▶ [Problem details]: Work out how many lines in the entries below include the word "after", and give only that figure.

▶ [Records from a data collection]:
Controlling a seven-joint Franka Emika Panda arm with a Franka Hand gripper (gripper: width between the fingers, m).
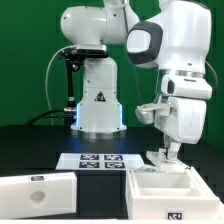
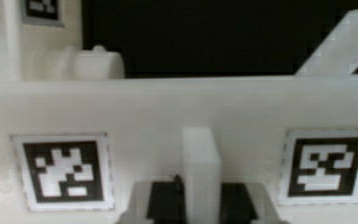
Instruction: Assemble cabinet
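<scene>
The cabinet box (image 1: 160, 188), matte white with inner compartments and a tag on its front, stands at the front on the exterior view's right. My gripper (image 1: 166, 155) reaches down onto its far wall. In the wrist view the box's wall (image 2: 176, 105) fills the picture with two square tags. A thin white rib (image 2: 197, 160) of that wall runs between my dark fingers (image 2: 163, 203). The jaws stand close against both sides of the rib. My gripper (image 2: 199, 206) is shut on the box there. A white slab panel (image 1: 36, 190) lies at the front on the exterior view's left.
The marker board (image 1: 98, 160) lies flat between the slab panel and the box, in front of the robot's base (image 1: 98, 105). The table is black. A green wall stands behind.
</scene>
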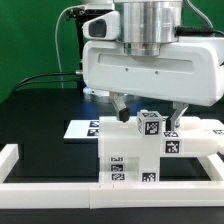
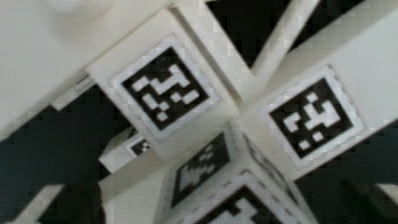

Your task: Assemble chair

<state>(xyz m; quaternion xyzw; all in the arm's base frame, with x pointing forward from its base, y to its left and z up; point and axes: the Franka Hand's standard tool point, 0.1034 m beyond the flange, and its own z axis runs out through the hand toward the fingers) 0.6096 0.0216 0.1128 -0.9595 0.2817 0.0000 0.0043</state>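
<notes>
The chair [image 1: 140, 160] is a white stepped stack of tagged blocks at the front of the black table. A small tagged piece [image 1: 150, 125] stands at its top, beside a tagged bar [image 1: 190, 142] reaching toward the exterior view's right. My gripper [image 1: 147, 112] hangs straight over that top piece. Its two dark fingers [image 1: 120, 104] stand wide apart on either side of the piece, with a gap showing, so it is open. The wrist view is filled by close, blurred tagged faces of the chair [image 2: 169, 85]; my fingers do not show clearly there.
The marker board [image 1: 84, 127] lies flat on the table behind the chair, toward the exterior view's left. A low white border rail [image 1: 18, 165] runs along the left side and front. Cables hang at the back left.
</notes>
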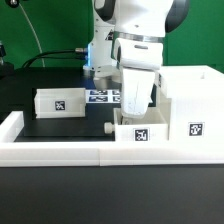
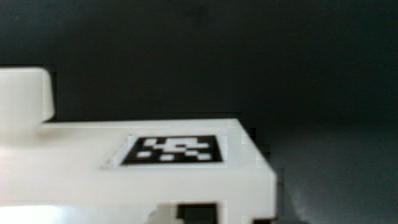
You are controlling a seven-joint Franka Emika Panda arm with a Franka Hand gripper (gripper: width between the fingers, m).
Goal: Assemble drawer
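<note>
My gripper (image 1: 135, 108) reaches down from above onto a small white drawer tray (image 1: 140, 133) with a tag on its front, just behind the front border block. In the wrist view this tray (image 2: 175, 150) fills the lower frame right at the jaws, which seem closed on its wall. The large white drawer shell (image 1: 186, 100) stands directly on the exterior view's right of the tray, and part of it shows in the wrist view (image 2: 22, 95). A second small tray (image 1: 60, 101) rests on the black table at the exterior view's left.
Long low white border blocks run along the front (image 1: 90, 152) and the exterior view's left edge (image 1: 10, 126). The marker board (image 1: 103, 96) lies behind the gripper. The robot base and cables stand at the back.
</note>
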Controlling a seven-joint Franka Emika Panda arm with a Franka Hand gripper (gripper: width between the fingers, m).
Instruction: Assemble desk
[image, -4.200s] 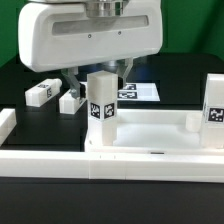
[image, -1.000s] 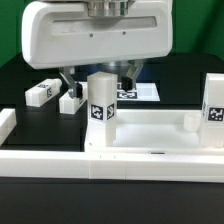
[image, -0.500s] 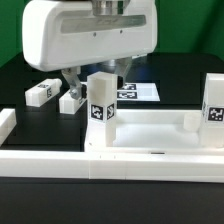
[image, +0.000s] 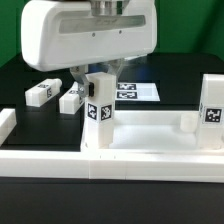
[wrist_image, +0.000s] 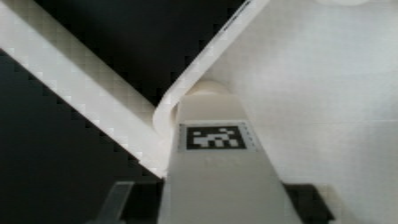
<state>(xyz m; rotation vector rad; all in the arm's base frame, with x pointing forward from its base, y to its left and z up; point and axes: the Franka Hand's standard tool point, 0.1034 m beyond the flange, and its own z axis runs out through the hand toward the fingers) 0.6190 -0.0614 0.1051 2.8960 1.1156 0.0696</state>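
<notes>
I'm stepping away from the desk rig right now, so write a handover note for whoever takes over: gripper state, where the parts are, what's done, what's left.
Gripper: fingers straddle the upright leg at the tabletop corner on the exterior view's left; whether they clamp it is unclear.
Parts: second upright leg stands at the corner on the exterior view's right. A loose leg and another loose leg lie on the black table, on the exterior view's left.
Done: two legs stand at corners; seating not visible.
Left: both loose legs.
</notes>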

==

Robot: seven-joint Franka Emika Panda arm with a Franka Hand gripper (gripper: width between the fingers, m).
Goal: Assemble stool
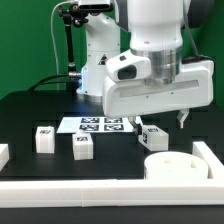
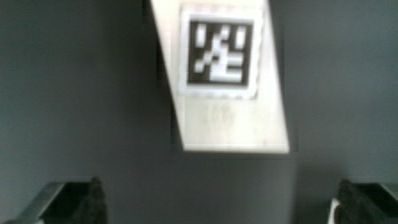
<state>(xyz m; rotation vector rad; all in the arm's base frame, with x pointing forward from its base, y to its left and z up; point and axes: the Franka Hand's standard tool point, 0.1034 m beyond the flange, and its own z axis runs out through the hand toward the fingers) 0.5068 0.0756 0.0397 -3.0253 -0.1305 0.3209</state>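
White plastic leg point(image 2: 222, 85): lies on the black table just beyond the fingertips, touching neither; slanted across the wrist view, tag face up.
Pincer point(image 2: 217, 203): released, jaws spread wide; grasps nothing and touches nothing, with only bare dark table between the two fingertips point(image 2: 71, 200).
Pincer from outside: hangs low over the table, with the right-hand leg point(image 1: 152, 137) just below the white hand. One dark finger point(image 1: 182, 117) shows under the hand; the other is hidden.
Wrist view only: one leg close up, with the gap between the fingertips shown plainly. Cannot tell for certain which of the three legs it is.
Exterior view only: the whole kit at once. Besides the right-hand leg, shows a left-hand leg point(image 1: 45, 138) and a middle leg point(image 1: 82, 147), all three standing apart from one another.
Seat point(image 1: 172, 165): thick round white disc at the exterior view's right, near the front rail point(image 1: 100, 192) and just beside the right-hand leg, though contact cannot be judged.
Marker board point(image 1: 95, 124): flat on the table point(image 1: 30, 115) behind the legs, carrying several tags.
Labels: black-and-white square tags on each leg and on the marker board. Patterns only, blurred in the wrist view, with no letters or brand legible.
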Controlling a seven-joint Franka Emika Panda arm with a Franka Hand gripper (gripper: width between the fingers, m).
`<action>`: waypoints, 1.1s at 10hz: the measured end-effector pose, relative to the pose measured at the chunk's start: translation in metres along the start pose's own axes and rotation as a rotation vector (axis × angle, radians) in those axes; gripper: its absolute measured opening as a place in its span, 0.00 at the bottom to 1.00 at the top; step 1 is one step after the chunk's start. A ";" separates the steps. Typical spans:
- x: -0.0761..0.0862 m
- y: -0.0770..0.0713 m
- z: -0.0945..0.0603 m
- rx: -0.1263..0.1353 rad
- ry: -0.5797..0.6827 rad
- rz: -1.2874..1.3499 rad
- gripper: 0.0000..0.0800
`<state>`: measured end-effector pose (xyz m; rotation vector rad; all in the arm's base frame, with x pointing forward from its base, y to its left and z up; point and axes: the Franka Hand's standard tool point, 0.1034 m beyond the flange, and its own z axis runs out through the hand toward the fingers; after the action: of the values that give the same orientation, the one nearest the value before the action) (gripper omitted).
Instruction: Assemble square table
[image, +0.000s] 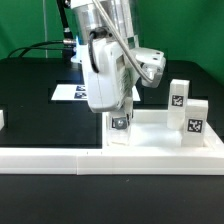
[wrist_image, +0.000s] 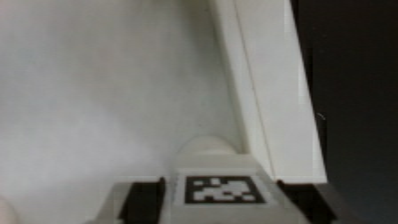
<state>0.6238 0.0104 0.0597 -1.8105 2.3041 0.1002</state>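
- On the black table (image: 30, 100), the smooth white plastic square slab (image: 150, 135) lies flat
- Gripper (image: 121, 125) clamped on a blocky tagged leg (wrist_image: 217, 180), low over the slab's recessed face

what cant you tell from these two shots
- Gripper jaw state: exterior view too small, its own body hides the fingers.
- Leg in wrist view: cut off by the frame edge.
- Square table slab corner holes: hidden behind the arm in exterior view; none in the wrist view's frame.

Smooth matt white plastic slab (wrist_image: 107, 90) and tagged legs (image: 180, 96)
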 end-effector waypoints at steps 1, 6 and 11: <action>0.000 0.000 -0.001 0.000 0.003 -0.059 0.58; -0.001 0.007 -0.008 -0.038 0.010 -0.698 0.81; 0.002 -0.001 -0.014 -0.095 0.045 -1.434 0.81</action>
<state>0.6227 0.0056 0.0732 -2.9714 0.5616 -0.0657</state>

▶ [Solution to this exercise]: 2